• ACTIVITY:
Return an exact copy of the data, starting at its first line and ending at the line that contains "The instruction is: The", minus any pictures.

• INFORMATION SHOWN:

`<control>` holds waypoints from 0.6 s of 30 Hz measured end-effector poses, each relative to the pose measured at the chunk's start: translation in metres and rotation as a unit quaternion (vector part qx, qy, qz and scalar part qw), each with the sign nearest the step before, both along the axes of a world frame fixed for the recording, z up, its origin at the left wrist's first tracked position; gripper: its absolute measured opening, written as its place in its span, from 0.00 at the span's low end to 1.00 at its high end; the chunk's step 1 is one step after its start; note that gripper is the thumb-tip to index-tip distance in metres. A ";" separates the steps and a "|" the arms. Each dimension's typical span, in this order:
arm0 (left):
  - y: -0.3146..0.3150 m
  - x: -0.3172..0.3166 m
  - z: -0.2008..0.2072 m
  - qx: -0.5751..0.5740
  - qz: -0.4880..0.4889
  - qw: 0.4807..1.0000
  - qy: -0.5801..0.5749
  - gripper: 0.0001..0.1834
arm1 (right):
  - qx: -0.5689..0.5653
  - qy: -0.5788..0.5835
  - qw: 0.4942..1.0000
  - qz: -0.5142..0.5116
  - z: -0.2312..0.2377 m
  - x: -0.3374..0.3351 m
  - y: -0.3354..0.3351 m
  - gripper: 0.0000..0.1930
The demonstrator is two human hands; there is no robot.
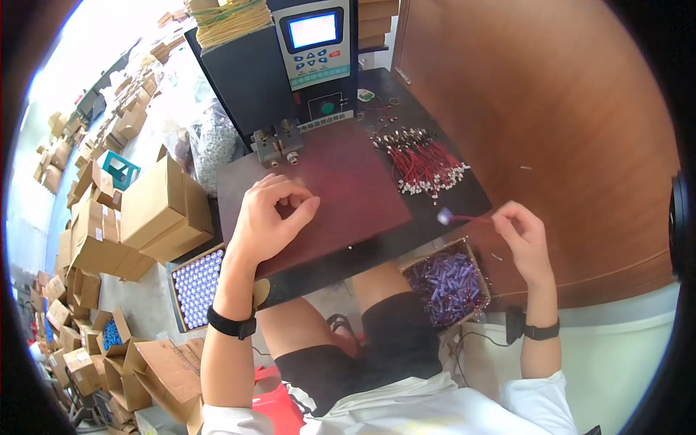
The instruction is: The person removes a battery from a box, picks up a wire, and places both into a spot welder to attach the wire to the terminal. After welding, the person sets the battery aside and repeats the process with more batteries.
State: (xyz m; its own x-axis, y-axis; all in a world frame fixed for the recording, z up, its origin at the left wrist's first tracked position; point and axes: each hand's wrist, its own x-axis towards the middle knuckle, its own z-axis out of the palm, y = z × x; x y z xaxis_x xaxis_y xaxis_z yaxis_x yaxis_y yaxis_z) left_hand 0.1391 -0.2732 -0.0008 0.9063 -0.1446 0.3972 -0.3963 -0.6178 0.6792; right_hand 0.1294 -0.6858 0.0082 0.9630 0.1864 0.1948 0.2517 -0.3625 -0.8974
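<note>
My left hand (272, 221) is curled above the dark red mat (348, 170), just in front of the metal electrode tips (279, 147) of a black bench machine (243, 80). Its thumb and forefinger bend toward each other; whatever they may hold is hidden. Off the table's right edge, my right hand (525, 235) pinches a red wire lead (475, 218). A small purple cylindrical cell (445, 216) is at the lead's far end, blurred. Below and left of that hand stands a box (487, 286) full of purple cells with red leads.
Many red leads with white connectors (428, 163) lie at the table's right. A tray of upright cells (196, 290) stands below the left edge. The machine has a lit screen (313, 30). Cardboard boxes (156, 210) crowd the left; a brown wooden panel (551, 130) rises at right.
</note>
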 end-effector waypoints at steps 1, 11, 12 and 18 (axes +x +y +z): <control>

• SOLUTION TO THIS PROBLEM:
`<control>` holds waypoints from 0.6 s of 30 Hz measured end-effector poses, each relative to the pose measured at the chunk's start: translation in metres and rotation as a unit quaternion (vector part qx, qy, qz and scalar part qw), each with the sign nearest the step before, both along the axes of a world frame fixed for the recording, z up, its origin at the left wrist's first tracked position; gripper: its absolute measured opening, written as its place in its span, from 0.00 at the span's low end to 1.00 at its high end; the chunk's step 1 is one step after its start; note that gripper is the thumb-tip to index-tip distance in metres. A ";" separates the steps and a "|" the arms. Each dimension's typical span, in this order:
arm0 (left):
  - y: -0.3146..0.3150 m
  - x: -0.3172..0.3166 m
  - z: -0.2008..0.2072 m
  - qx: -0.5751..0.5740
  - qz: -0.4880..0.4889
  - qw: 0.4807..1.0000
  - qy: -0.5801..0.5749
  - gripper: 0.0001..0.1834
arm1 (right):
  - qx: -0.5689..0.5653
  - qy: -0.5788..0.5835
  - qw: 0.4942..1.0000
  - qz: -0.5142..0.5116
  - z: -0.2312..0.2377 m
  - x: -0.3374..0.3351 m
  - y: -0.3354..0.3351 m
  - gripper: 0.0000..0.1930
The demonstrator is two human hands; there is no robot.
The instruction is: The person removes a battery from a box, picks up a wire, and places both into a spot welder to attach the wire to the terminal. After welding, the person sets the battery aside and repeats the process with more batteries.

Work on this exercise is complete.